Guten Abend,
ich schreibe euch noch kurz bevor mir schon die Augen zufallen.
Nachts ist es doch recht kühl, gestern habe ich mit Fleecejacke, Tuch als Schal und Buff um die Ohren geschlafen. Ich habe zwar sehr gut geschlafen, nur leider sind meine Füße noch nicht ganz erholt heute Morgen.
Trotzdem gehe ich erstmal los. Überwiegend ist der Weg heute ein Pfad etwas oberhalb vom Strand. Ein richtig schöner Weg, links von mir immer das Meer und rechts Felder oder kleine Siedlungen. Später geht es durch Wiesen, wo mich zottelige Kühe beobachten. Ich treffe sehr viele Fahrradfahrer, aber zu Fuß ist kaum jemand unterwegs.
Meine Füße quälen mich allerdings sehr. Wer erfindet nur Blasen direkt unter den Ballen?! Das nervt. Ich möchte so gerne das Gehen genießen und nicht nur so durch die schöne Landschaft humpeln.
Nach eineinhalb Stunden finde ich endlich mal ein Plätzchen im Schatten. Schatten ist heute selten, ich laufe nur in der prallen Sonne. Meine 3 Liter Trinkblase ist leer, lange bevor ich mein Ziel erreiche.
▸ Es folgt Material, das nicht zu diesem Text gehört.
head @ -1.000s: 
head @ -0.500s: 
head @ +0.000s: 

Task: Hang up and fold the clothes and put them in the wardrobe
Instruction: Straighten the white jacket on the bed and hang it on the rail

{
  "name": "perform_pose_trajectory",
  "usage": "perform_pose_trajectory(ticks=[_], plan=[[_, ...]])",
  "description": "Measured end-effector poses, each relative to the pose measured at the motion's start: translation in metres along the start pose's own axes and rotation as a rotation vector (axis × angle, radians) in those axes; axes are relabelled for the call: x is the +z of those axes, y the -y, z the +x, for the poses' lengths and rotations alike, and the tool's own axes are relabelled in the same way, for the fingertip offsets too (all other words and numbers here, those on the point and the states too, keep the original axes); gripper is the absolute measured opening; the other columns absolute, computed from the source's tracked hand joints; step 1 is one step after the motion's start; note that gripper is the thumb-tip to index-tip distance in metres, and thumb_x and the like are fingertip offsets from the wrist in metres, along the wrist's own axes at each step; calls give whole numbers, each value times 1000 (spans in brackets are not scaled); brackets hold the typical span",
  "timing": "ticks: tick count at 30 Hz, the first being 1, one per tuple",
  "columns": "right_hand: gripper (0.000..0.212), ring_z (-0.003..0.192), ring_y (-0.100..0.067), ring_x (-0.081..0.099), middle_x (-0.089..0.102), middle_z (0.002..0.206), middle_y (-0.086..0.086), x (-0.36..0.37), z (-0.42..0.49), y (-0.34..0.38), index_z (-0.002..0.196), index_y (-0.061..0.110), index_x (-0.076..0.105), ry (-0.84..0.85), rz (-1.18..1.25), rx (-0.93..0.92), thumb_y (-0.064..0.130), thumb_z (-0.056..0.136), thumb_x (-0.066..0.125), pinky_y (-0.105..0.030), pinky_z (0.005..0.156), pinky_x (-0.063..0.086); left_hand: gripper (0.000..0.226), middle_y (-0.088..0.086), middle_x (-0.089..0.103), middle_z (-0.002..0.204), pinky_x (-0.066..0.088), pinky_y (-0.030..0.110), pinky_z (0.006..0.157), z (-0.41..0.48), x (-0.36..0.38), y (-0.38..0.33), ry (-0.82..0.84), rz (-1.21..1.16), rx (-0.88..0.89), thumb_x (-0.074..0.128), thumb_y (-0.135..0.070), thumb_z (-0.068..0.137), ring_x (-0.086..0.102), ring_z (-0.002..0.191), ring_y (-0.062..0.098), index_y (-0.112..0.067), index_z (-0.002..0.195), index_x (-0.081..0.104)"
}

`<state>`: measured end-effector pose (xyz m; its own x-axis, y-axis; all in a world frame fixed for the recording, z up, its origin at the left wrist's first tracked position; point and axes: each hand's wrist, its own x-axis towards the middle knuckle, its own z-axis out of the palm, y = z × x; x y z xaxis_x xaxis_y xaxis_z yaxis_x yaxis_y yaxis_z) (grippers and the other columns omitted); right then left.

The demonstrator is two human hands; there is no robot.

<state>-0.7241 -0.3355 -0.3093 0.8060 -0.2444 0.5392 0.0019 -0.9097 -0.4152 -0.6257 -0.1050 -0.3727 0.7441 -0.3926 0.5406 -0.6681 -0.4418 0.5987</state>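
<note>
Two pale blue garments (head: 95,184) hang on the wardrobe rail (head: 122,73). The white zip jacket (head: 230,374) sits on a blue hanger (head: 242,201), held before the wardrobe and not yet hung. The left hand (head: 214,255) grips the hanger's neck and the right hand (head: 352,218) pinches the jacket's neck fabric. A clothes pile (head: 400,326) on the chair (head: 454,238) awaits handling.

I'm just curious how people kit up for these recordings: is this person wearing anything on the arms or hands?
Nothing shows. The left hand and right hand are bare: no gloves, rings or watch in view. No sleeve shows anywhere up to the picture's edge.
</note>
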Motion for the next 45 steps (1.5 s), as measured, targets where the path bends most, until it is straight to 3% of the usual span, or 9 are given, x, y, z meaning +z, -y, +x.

Ich sitze also im Schatten, esse etwas und überlege, was ich mache. Ich wollte eigentlich heute zur dänischen Grenze, dem nördlichsten Festland-Punkt und dann weiter nach Süderlügum. Das wären aber noch über 20 Kilometer und unmöglich zu schaffen in meinem Schneckentempo und mit den Schmerzen heute. Ich ringe mit mir selber, will ich doch so gerne weitergehen. Vernünftigerweise entscheide ich mich aber dann für (nur) noch eineinhalb Stunden bis zum nächsten Campingplatz, um den Nachmittag die Füße hochzulegen und zu schonen. Ich kann ja meine Füße schließlich nicht schon am Anfang ganz kaputt laufen.
Die schönste Stelle heute kommt kurz nachdem ich weitergehe. Entlang des Pfades flattern auf ein paar Metern hunderte von Schmetterlingen. Auf den Fotos sieht man das nicht so gut, aber es schwirren so viele um mich herum und begleiten mich ein Stück. Ich muss an das Buch von Hape Kerkeling denken, wo er den Jakobsweg geht. Dort beschreibt er immer wieder solche Stellen. Man sagt, dass die Schmetterlinge einem dort den Weg leiten.
Ich treffe auf meinem Weg heute sehr viele supernette und interessierte Menschen. Manchmal werde ich beim Gehen angesprochen, meistens wegen dem großen Rucksack.
Als ich am Straßenrand sitze und meine schmerzenden Füße mit Spitzwegerich versorge, halten viele Radfahrer an und fragen, ob ich mich verletzt hätte oder ein Pflaster bräuchte. Meine Nachbarn auf dem Campingplatz laden mich zum Essen ein, ich habe allerdings auf dem Weg schon eingekauft. Als ich dankend ablehne, spendieren sie mir trotzdem ein paar Erbsen für meine Linsen mit Champignons und bieten mir Gewürze an.
Wie ich so vor meinem Zelt auf dem Rasen sitze und auf meinem kleinen Gaskocher essen koche, bin ich richtig glücklich. Ich liebe dieses einfache Leben, welches man unterwegs hat. Und ich liebe es, den ganzen Tag draußen zu sein.
Drückt mir bitte alle die Daumen, dass ich morgen weitergehen kann und nicht noch einen Tag Pause machen muss. Auch wenn es super schön ist hier, aber ich möchte einfach locker leicht und ohne Schmerzen los stapfen können. Hoffentlich vergehen die Startschwierigkeiten schnell.